WHAT IS EXPECTED: Identify all lines in the listing that include the word "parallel", and copy them out.

Segment Start: DATA SECTION

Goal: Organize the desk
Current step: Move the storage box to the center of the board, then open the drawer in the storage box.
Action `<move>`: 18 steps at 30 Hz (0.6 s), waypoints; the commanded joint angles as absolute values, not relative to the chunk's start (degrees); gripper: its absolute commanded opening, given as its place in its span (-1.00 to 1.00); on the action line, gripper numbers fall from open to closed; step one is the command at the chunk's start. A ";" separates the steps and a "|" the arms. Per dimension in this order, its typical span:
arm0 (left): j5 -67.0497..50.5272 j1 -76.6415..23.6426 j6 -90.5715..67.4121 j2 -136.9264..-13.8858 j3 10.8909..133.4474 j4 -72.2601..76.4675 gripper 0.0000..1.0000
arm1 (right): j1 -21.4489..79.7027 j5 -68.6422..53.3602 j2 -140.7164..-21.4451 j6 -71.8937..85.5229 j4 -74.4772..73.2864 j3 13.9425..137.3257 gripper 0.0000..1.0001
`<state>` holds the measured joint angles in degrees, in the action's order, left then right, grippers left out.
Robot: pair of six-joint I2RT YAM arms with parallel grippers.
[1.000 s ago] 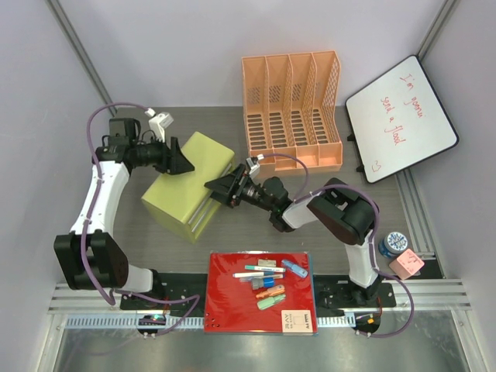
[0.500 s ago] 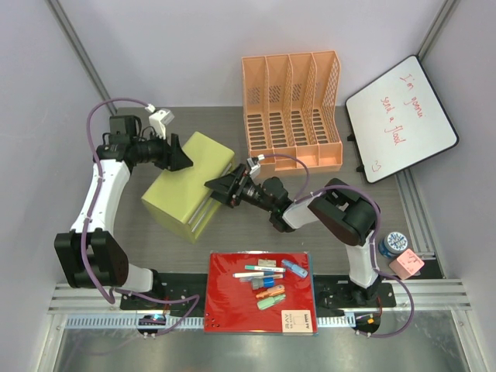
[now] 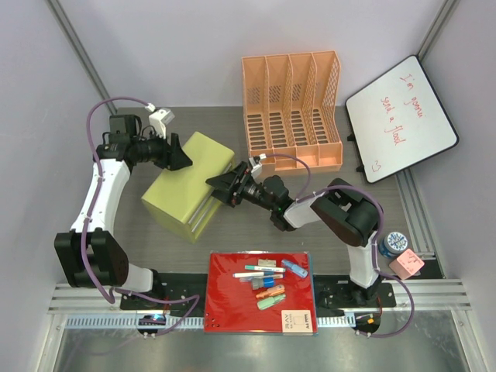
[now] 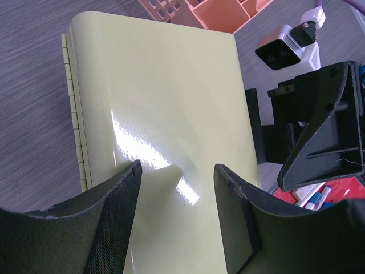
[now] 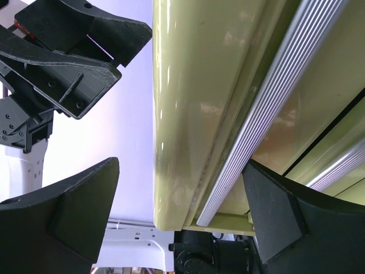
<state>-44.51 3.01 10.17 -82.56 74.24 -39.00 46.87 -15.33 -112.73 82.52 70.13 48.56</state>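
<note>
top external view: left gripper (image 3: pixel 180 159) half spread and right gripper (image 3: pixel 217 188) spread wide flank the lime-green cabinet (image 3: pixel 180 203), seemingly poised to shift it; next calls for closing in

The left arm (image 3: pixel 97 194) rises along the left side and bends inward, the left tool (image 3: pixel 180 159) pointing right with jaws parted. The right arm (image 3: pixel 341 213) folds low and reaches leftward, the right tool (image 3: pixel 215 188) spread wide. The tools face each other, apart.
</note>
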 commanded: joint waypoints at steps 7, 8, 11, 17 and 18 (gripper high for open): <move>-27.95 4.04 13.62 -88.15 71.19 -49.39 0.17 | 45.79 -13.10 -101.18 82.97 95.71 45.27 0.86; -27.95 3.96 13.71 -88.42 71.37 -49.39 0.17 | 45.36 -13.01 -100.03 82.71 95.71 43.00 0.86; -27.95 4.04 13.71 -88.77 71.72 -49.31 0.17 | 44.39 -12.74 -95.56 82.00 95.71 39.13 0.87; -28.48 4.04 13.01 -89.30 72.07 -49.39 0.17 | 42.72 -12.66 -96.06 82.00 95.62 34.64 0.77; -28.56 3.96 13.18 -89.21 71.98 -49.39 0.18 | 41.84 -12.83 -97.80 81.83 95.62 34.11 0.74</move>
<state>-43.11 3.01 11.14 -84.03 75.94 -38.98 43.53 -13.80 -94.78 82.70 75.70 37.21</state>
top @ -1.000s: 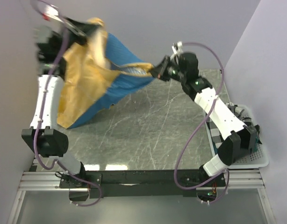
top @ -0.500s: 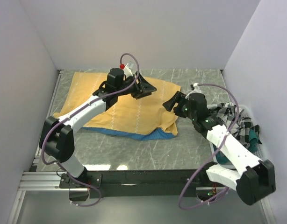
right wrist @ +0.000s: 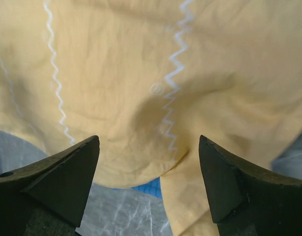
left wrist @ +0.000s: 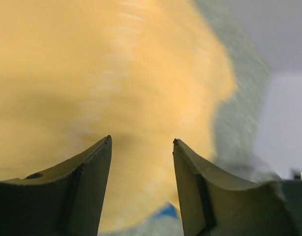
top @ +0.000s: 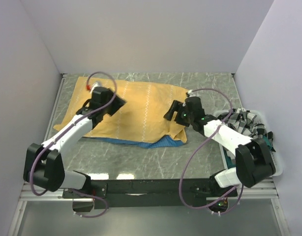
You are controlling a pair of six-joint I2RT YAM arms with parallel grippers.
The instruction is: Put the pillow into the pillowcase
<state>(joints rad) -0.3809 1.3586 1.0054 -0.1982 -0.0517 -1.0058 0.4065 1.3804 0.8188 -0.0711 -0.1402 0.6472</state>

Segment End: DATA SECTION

SOLUTION TO THE PROBLEM:
Robot: pair of six-joint I2RT YAM arms with parallel grippers.
You are controlling a pair of six-joint I2RT YAM arms with parallel grippers.

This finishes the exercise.